The United States Federal Emergency Management Agency (“FEMA”) published a notice in the August 22nd Federal Register proposing to update its Floodplain Management and Protection of Wetlands Regulations (“Regulations”). See Fed. Reg. 57402.
The Regulations are intended to implement Executive Order 13690 which establishes the Federal Flood Risk Management Standard (“FFRMS”).
FEMA also proposes in the Federal Register Notice to further clarify how the agency applies the FFRMS.
The Associated General Contractors of America (“AGC”) have expressed concern that these requirements (if finalized) would raise costs for actions involving the use of FEMA federal funds for new construction, substantial improvements, or to address substantial damage to a structure or facility. AGC also contends that the proposed changes could result in a requirement to design projects to a higher vertical elevation. The organization believes this could lead to accessibility challenges and higher costs.
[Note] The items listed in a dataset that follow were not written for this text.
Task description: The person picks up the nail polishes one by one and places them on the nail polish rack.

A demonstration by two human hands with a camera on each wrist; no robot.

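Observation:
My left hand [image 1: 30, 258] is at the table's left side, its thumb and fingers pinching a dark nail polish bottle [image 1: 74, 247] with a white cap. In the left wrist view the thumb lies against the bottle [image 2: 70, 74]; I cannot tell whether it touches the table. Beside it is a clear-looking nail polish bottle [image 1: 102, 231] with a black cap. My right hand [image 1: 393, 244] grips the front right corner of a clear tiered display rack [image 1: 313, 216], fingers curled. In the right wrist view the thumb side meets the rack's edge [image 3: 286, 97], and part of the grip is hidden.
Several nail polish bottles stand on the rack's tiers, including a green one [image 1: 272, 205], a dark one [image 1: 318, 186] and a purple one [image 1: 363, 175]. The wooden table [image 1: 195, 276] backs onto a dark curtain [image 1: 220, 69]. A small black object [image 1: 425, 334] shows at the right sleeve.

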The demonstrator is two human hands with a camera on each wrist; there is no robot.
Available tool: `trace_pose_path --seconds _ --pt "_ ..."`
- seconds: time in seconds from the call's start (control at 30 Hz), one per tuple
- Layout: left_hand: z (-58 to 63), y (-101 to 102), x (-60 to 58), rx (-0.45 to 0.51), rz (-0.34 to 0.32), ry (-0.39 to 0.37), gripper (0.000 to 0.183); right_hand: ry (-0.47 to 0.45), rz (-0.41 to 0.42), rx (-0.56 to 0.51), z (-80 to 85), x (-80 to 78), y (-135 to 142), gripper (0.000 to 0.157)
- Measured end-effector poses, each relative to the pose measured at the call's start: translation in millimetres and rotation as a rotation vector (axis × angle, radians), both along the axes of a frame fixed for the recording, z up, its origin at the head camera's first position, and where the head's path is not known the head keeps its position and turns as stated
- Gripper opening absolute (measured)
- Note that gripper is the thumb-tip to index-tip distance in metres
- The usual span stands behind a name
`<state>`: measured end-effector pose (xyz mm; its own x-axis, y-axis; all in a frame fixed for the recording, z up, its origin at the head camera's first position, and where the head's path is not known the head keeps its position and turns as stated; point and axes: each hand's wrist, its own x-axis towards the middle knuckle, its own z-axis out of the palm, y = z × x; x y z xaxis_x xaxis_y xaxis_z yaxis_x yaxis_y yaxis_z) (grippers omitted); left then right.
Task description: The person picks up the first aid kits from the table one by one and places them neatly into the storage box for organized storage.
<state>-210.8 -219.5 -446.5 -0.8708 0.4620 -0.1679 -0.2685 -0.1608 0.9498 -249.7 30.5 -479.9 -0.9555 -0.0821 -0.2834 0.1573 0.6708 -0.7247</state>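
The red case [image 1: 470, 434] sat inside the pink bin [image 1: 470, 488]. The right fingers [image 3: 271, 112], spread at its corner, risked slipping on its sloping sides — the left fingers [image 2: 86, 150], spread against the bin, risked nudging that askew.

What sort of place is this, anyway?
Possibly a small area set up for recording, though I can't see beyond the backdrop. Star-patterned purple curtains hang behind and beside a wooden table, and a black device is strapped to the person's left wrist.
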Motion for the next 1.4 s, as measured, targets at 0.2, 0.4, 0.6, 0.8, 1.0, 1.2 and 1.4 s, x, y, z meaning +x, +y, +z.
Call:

The federal regulations found at 44 CFR part 9 describe an eight-step process that FEMA uses to determine whether a proposed action would be located within or affect a floodplain, and if so, whether and how to continue with or modify the proposed action. FEMA notes that Executive Order 13690 and the FFRMS had changed the Executive Branch guidance for defining the “floodplain” with respect to “federally funded projects” (i.e., actions involving use of Federal Funds for new construction, substantial improvement, or to address substantial damage to a structure or facility).
FEMA states that for its Federally Funded Projects it proposes to use the updated definition of “floodplain” contained in the FFRMS. The agency states that the FFRMS allows it to define “floodplain” using any of three “approaches”. It further states that in many cases each of these approaches would result in a larger floodplain and a requirement to design projects such that they are resilient to a higher vertical elevation. Further, for actions that do not meet the definition of a FEMA Federally Funded Project, the agency states it would continue to use the historical definition of floodplain, i.e., the area subject to a one percent or greater chance of flooding in any given year (or the area subject to a 0.2 percent annual chance of flooding in any given year for critical actions).
The proposed rule would also require the use, where possible, of natural systems, ecosystem processes, and nature-based approaches in the development of alternatives for all actions proposed in a floodplain.